On his return to Cambridge Newton again applied himself to the construction of reflecting telescopes, and succeeded in effecting it in 1668. In the following year Dr. Barrow resigned in his favour the Lucasian professorship of mathematics, which Newton continued to hold till the year 1703, when Whiston, who had been his deputy from 1699, succeeded him in the chair. On January 11, 1672, Newton was elected a Fellow of the Royal Society. He was then best known by the invention of the reflecting telescope; but immediately on his election he communicated to the Society the particulars of his theory of light, on which he had already delivered three courses of lectures at Cambridge, and they were shortly afterwards published in the Philosophical Transactions.
It is impossible here to state the various phenomena of light and colours which were first detected and explained by Newton.

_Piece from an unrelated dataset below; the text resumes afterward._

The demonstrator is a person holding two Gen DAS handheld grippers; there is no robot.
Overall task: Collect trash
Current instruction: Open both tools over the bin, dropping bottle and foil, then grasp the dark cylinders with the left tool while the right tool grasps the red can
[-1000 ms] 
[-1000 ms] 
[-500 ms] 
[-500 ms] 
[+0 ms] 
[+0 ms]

They entirely changed the science of optics, and every advance which has since been made in it has only added to the importance and confirmed the value of his observations. The success of the new theory was complete. Newton, however, was much vexed and harassed by the discussions which it occasioned. The annoyance which he thus experienced made him even think of abandoning the pursuit of science, and although it failed to withdraw him from the studies to which he was devoted, it confirmed him in his unwillingness to publish their results.